Exercise prompt.
Copy the data exactly as it appears, and do not include any pictures.

Items from a dataset
* * *
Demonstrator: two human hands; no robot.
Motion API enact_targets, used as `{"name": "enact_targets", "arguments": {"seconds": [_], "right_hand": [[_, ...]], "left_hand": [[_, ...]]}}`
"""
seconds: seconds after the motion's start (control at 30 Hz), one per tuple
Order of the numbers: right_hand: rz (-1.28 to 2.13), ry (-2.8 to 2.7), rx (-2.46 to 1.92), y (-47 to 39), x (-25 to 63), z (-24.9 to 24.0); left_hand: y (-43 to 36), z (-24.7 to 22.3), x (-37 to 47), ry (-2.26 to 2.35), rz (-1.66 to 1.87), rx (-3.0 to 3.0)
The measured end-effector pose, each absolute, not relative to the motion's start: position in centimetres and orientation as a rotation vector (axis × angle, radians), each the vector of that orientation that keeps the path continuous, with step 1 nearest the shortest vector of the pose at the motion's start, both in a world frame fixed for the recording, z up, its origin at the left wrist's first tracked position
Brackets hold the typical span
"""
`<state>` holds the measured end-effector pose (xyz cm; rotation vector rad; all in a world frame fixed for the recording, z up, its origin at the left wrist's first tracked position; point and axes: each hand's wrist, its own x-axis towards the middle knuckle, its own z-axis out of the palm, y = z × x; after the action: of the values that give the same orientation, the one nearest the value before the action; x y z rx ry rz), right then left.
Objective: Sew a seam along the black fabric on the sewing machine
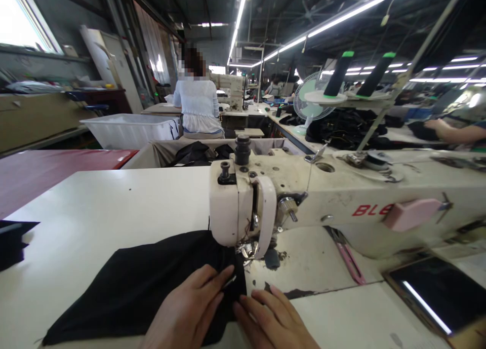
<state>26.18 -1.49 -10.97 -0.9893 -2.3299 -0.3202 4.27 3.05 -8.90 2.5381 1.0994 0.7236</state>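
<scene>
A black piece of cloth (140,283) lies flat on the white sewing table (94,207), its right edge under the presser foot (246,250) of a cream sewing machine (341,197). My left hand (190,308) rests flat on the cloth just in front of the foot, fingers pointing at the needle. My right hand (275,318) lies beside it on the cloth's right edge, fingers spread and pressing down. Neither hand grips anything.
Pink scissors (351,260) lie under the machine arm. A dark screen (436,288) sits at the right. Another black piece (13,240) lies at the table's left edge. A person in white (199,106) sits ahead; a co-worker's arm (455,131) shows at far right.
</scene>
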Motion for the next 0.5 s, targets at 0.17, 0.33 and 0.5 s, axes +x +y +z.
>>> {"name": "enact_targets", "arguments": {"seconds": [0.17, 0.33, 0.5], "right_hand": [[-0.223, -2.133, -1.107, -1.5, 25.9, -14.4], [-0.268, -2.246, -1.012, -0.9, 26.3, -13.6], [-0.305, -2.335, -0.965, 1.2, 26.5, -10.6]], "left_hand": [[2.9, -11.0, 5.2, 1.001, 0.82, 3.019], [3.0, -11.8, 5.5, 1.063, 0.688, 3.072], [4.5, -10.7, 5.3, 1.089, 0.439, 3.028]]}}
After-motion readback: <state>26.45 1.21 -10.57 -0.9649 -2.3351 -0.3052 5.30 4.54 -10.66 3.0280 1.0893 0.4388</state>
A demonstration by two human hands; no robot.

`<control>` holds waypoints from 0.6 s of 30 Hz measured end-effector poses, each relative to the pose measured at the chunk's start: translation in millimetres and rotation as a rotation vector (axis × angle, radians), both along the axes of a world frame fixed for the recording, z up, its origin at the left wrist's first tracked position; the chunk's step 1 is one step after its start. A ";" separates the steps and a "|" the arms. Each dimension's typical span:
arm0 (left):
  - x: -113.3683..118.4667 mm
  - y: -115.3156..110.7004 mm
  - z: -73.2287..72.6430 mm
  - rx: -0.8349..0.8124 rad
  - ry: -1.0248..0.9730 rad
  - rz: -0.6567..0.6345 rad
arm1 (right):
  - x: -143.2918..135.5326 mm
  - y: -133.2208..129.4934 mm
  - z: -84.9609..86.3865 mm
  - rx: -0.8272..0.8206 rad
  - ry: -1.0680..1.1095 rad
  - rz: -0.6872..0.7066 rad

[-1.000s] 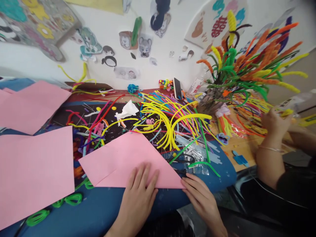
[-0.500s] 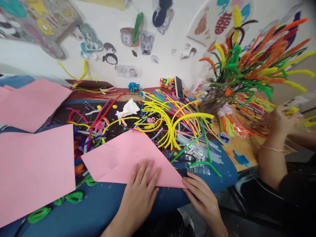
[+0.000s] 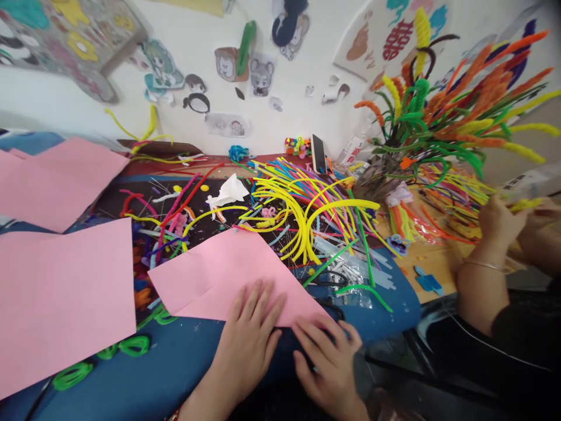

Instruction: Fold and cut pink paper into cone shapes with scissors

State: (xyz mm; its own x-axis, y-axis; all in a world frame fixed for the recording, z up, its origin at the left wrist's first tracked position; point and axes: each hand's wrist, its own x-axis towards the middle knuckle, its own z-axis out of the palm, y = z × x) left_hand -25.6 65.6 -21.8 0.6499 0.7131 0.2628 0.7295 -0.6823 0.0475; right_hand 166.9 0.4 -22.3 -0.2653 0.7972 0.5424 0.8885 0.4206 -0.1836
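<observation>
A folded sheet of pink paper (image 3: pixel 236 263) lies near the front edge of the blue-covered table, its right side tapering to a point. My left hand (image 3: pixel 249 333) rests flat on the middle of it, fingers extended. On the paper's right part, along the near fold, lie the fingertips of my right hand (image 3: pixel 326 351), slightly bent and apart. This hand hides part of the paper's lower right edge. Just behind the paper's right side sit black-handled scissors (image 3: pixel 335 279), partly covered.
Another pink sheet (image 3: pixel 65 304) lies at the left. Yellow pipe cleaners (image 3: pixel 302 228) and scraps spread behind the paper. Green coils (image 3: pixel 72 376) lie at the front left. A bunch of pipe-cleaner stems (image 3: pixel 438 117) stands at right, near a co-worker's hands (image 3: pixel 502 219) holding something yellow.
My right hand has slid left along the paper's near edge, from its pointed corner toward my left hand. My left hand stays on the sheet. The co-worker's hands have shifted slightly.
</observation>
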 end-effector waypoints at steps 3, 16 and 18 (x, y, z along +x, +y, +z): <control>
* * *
Solution.
Demonstrator: two human hands; no robot.
Motion API enact_targets, used as `{"name": "enact_targets", "arguments": {"seconds": [_], "right_hand": [[_, ...]], "left_hand": [[_, ...]]}}`
"""
seconds: seconds after the motion's start (control at 30 Hz), one per tuple
Order of the numbers: right_hand: rz (-1.28 to 2.13), ry (-2.8 to 2.7), rx (-2.46 to 1.92), y (-47 to 39), x (-25 to 63), z (-24.9 to 24.0); left_hand: y (-43 to 36), z (-24.7 to 22.3), x (-37 to 47), ry (-2.26 to 2.35), rz (-1.66 to 1.87), rx (-3.0 to 3.0)
The measured end-effector pose, each absolute, not relative to the motion's start: position in centimetres and orientation as a rotation vector (axis × angle, radians), each the vector of that orientation that keeps the path continuous, with step 1 nearest the shortest vector of the pose at the motion's start, both in a world frame fixed for the recording, z up, its origin at the left wrist's first tracked position
Brackets hold the typical span
"""
`<state>` holds the measured end-effector pose (xyz cm; rotation vector rad; all in a world frame fixed for the recording, z up, its origin at the left wrist's first tracked position; point and axes: each hand's wrist, its own x-axis towards the middle knuckle, its own z-axis out of the palm, y = z × x; after the action: of the values that give the same orientation, the one nearest the value before the action; x y z rx ry rz), right then left.
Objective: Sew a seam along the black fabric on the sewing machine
<state>26.18 -1.49 -10.97 -0.9893 -2.3299 -0.3202 4.27 3.05 -8.90 2.5381 1.0994 0.7236</state>
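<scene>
A black piece of cloth (140,283) lies flat on the white sewing table (94,207), its right edge under the presser foot (246,250) of a cream sewing machine (341,197). My left hand (190,308) rests flat on the cloth just in front of the foot, fingers pointing at the needle. My right hand (275,318) lies beside it on the cloth's right edge, fingers spread and pressing down. Neither hand grips anything.
Pink scissors (351,260) lie under the machine arm. A dark screen (436,288) sits at the right. Another black piece (13,240) lies at the table's left edge. A person in white (199,106) sits ahead; a co-worker's arm (455,131) shows at far right.
</scene>
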Motion for the next 0.5 s, targets at 0.17, 0.33 and 0.5 s, axes +x +y +z.
>>> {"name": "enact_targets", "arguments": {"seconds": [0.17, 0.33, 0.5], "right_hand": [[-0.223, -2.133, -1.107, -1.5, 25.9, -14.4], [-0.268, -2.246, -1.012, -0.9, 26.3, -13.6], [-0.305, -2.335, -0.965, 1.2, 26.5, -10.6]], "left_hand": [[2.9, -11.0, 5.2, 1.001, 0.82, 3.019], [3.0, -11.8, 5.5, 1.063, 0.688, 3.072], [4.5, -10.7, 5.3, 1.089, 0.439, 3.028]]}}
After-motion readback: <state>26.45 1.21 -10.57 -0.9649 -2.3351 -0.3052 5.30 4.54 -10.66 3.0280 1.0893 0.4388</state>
A demonstration by two human hands; no robot.

`<control>` holds waypoints from 0.6 s of 30 Hz measured end-effector poses, each relative to the pose measured at the chunk's start: translation in millimetres and rotation as a rotation vector (axis × angle, radians), both along the axes of a world frame fixed for the recording, z up, its origin at the left wrist's first tracked position; the chunk's step 1 is one step after its start. A ";" separates the steps and a "|" the arms. Each dimension's typical span:
arm0 (left):
  - x: -113.3683..118.4667 mm
  - y: -115.3156..110.7004 mm
  - z: -73.2287..72.6430 mm
  - rx: -0.8349..0.8124 rad
  - ry: -1.0248..0.9730 rad
  - rz: -0.6567..0.6345 rad
arm1 (right):
  - x: -143.2918..135.5326 mm
  - y: -133.2208..129.4934 mm
  - z: -84.9609..86.3865 mm
  - rx: -0.8272..0.8206 rad
  - ry: -1.0680..1.1095 rad
  - rz: -0.6872..0.7066 rad

[-1.000s] 
[-0.500s] 
[+0.000s] 

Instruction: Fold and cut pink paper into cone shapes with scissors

State: (xyz mm; its own x-axis, y-axis; all in a world frame fixed for the recording, z up, its origin at the left wrist's first tracked position; point and axes: each hand's wrist, its own x-axis towards the middle knuckle, its own z-axis out of the palm, y = z × x) left_hand -25.6 65.6 -21.8 0.6499 0.7131 0.2628 0.7295 -0.6823 0.0475; right_hand 166.9 0.4 -22.3 -0.2653 0.7972 0.5424 0.8885 0.4206 -0.1836
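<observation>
A folded sheet of pink paper (image 3: pixel 236 263) lies near the front edge of the blue-covered table, its right side tapering to a point. My left hand (image 3: pixel 249 333) rests flat on the middle of it, fingers extended. On the paper's right part, along the near fold, lie the fingertips of my right hand (image 3: pixel 326 351), slightly bent and apart. This hand hides part of the paper's lower right edge. Just behind the paper's right side sit black-handled scissors (image 3: pixel 335 279), partly covered.
Another pink sheet (image 3: pixel 65 304) lies at the left. Yellow pipe cleaners (image 3: pixel 302 228) and scraps spread behind the paper. Green coils (image 3: pixel 72 376) lie at the front left. A bunch of pipe-cleaner stems (image 3: pixel 438 117) stands at right, near a co-worker's hands (image 3: pixel 502 219) holding something yellow.
My right hand has slid left along the paper's near edge, from its pointed corner toward my left hand. My left hand stays on the sheet. The co-worker's hands have shifted slightly.
</observation>
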 end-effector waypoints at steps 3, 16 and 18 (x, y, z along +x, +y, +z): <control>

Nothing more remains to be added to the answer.